> [WORK TASK] Every record must be copied exactly, except that pictures are dropped.

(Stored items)
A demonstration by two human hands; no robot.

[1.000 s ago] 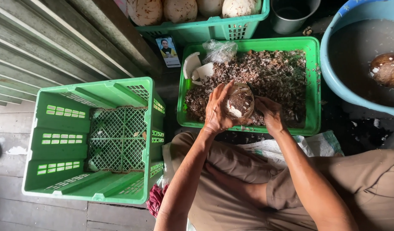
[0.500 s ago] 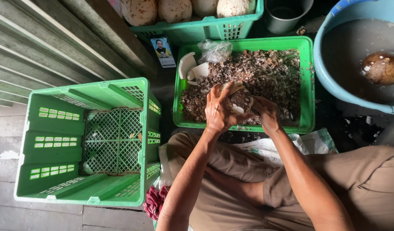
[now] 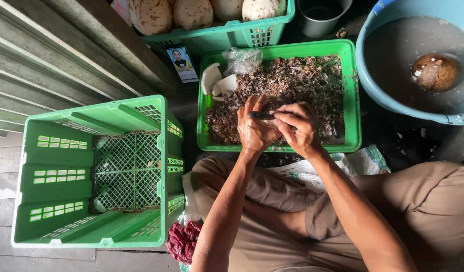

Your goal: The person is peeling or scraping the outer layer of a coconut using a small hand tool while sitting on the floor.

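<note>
Both hands closed round a dark tool over the green tray of scraps.

Left hand (image 3: 253, 128) & right hand (image 3: 298, 127) meet w/ fingers curled; a dark tool (image 3: 261, 115) is pinched at the fingertips. Right thumb + forefinger grip one end, left fingers wrap the rest; what else sits in the left palm can't be told. Tray (image 3: 354, 95) w/ brown scraps lies right under the fingers. White coconut pieces (image 3: 218, 80) & a clear bag (image 3: 243, 60) just beyond the fingertips. Empty green crate (image 3: 98, 174) well off to the left-hand side. Blue basin (image 3: 393, 100) w/ a brown husk (image 3: 436, 71) beyond the right hand.
</note>
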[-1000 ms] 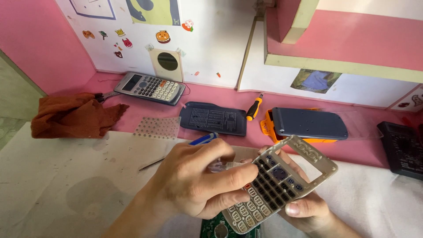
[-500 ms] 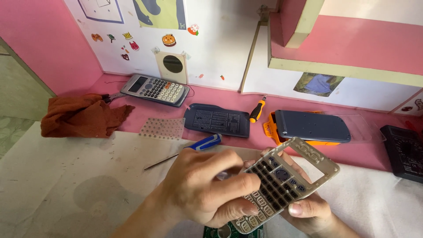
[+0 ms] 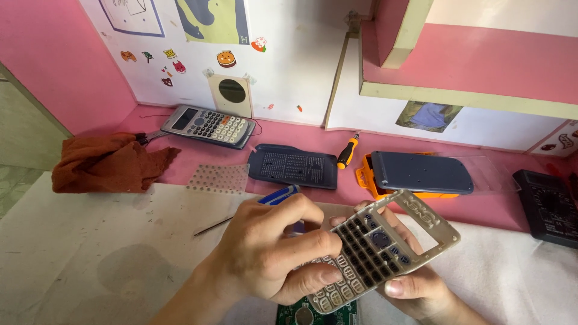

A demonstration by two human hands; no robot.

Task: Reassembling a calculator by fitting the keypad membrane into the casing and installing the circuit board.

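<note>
Calculator front shell point(image 3: 385, 253), a silver-grey frame with its keypad in place and an empty display window, sits between the two hands just above the white tabletop point(image 3: 84, 241), at the lower middle of the view. The left hand point(image 3: 271, 253) lies over its lower-left end, fingers curled and pressed onto the keys, thumb against the bottom rows. The right hand point(image 3: 415, 289) cups it from beneath, thumb pinching the lower right edge, the other fingers showing behind the frame. The shell's long axis runs from lower left to upper right, window end tilted up and away from the person; both hands touch it, the left covering more of the key face.

Under the hands a green circuit board point(image 3: 313, 314) peeks out at the bottom edge. Just behind the left knuckles lies a blue-handled tool point(image 3: 278, 196) with a thin metal shaft pointing left. Further back, on the pink ledge point(image 3: 198, 153), are a dark grey back cover point(image 3: 294, 167), an orange-handled screwdriver point(image 3: 348, 153), a blue-grey case on an orange tray point(image 3: 420, 172), a whole grey calculator point(image 3: 208, 125), a dotted rubber key mat point(image 3: 218, 178) and a rust-coloured cloth point(image 3: 108, 164). A black multimeter point(image 3: 548, 206) sits far right. Nothing stands between the hands and the shell.
</note>
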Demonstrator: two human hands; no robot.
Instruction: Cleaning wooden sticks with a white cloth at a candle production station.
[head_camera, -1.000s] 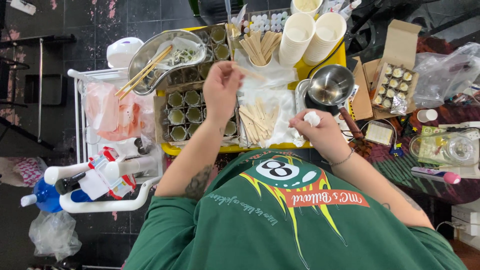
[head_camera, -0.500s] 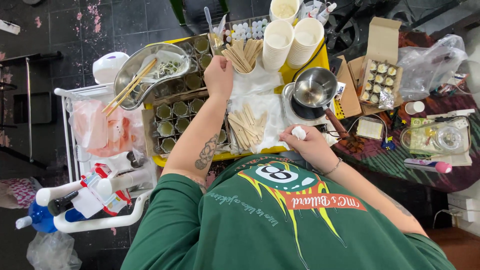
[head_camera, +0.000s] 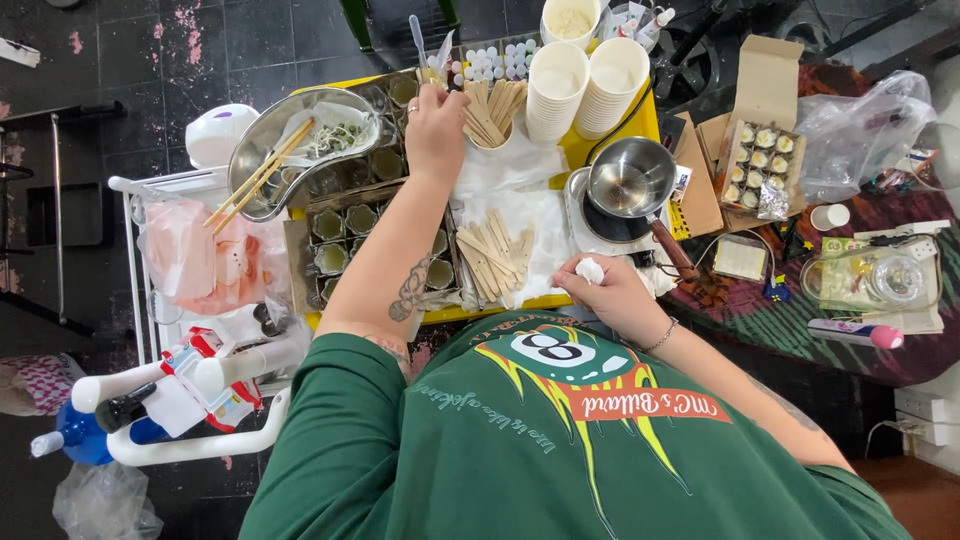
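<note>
The person's right hand is closed around a small crumpled white wad of tissue, pinched in the fingertips just in front of the green shirt, at the near edge of the yellow tray. The left hand reaches to the far side of that tray, fingers bent down over a bunch of flat wooden sticks standing in a holder; whether it grips one cannot be told.

The yellow tray rests on a cluttered table over a dark tiled floor. On the tray's middle lies a white cloth with more loose wooden sticks spread across it. On the tray's left half sit rows of small round glass jars. Over its far left corner leans a kidney-shaped steel bowl holding wooden chopsticks. At the tray's right end stands a small steel saucepan with liquid inside. Two stacks of white paper cups lie at its far edge. Right of the tray an open cardboard box holds small filled jars.
</note>
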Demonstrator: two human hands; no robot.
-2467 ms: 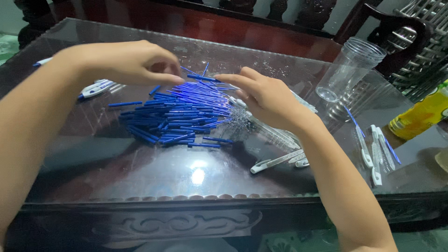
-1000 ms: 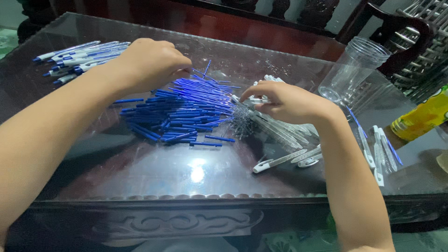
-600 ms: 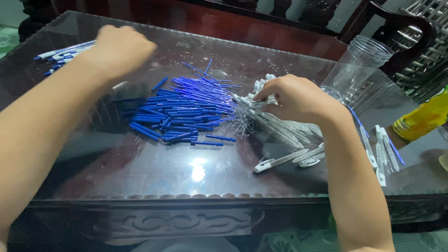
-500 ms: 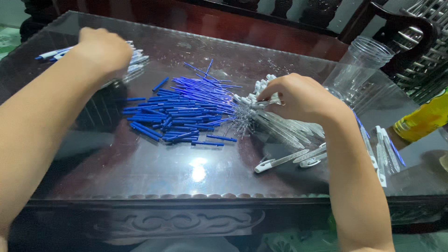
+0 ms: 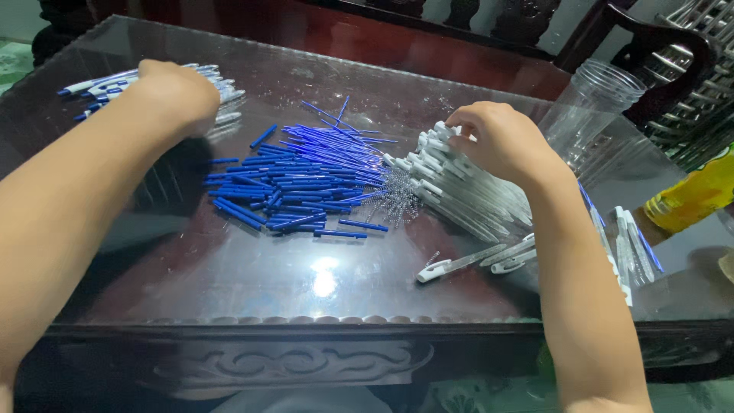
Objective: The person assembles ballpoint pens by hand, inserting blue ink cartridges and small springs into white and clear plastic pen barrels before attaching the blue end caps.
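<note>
Left hand rests curled on finished blue-and-white pens at counter far-left, grip contents hidden; right hand fingers pinch into white pen barrels beside blue refills.

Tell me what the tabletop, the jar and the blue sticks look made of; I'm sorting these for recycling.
Tabletop: glass sheet over dark carved wood, judging by the lamp glare and mirrored forearm. Jar: clear, probably thin plastic, ribbed at the rim; glass cannot be ruled out. Blue sticks: apparently plastic, thin, evenly coloured, with a slight sheen.
</note>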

> [TASK RESPONSE]
A demonstration by two human hands; no robot.

[1.000 s ago] 
[0.500 s ago] 
[now] 

Your goal: The person is peeling or scraping the outer layer of a coconut using a small hand tool while sitting on the floor.

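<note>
Both hands closed round a dark tool over the green tray of scraps.

Left hand (image 3: 253, 128) & right hand (image 3: 298, 127) meet w/ fingers curled; a dark tool (image 3: 261, 115) is pinched at the fingertips. Right thumb + forefinger grip one end, left fingers wrap the rest; what else sits in the left palm can't be told. Tray (image 3: 354, 95) w/ brown scraps lies right under the fingers. White coconut pieces (image 3: 218, 80) & a clear bag (image 3: 243, 60) just beyond the fingertips. Empty green crate (image 3: 98, 174) well off to the left-hand side. Blue basin (image 3: 393, 100) w/ a brown husk (image 3: 436, 71) beyond the right hand.
</note>
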[-1000 ms] 
[-500 ms] 
[+0 ms] 

A demonstration by two human hands; no robot.

Task: Reassembling a calculator by fitting the keypad membrane into the casing and installing the circuit board.

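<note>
Calculator front shell point(image 3: 385, 253), a silver-grey frame with its keypad in place and an empty display window, sits between the two hands just above the white tabletop point(image 3: 84, 241), at the lower middle of the view. The left hand point(image 3: 271, 253) lies over its lower-left end, fingers curled and pressed onto the keys, thumb against the bottom rows. The right hand point(image 3: 415, 289) cups it from beneath, thumb pinching the lower right edge, the other fingers showing behind the frame. The shell's long axis runs from lower left to upper right, window end tilted up and away from the person; both hands touch it, the left covering more of the key face.

Under the hands a green circuit board point(image 3: 313, 314) peeks out at the bottom edge. Just behind the left knuckles lies a blue-handled tool point(image 3: 278, 196) with a thin metal shaft pointing left. Further back, on the pink ledge point(image 3: 198, 153), are a dark grey back cover point(image 3: 294, 167), an orange-handled screwdriver point(image 3: 348, 153), a blue-grey case on an orange tray point(image 3: 420, 172), a whole grey calculator point(image 3: 208, 125), a dotted rubber key mat point(image 3: 218, 178) and a rust-coloured cloth point(image 3: 108, 164). A black multimeter point(image 3: 548, 206) sits far right. Nothing stands between the hands and the shell.
</note>
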Demonstrator: two human hands; no robot.
Instruction: Cleaning wooden sticks with a white cloth at a candle production station.
[head_camera, -1.000s] 
[head_camera, -0.500s] 
[head_camera, +0.000s] 
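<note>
The person's right hand is closed around a small crumpled white wad of tissue, pinched in the fingertips just in front of the green shirt, at the near edge of the yellow tray. The left hand reaches to the far side of that tray, fingers bent down over a bunch of flat wooden sticks standing in a holder; whether it grips one cannot be told.

The yellow tray rests on a cluttered table over a dark tiled floor. On the tray's middle lies a white cloth with more loose wooden sticks spread across it. On the tray's left half sit rows of small round glass jars. Over its far left corner leans a kidney-shaped steel bowl holding wooden chopsticks. At the tray's right end stands a small steel saucepan with liquid inside. Two stacks of white paper cups lie at its far edge. Right of the tray an open cardboard box holds small filled jars.
</note>
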Demonstrator: two human hands; no robot.
-2467 ms: 
-1000 ms: 
-600 ms: 
-500 ms: 
+0 ms: 
Objective: The person assembles ballpoint pens by hand, inserting blue ink cartridges and small springs into white and clear plastic pen barrels before attaching the blue end caps.
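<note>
Left hand rests curled on finished blue-and-white pens at counter far-left, grip contents hidden; right hand fingers pinch into white pen barrels beside blue refills.

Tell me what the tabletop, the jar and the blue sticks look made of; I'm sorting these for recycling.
Tabletop: glass sheet over dark carved wood, judging by the lamp glare and mirrored forearm. Jar: clear, probably thin plastic, ribbed at the rim; glass cannot be ruled out. Blue sticks: apparently plastic, thin, evenly coloured, with a slight sheen.
</note>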

The response to this exercise is now complete.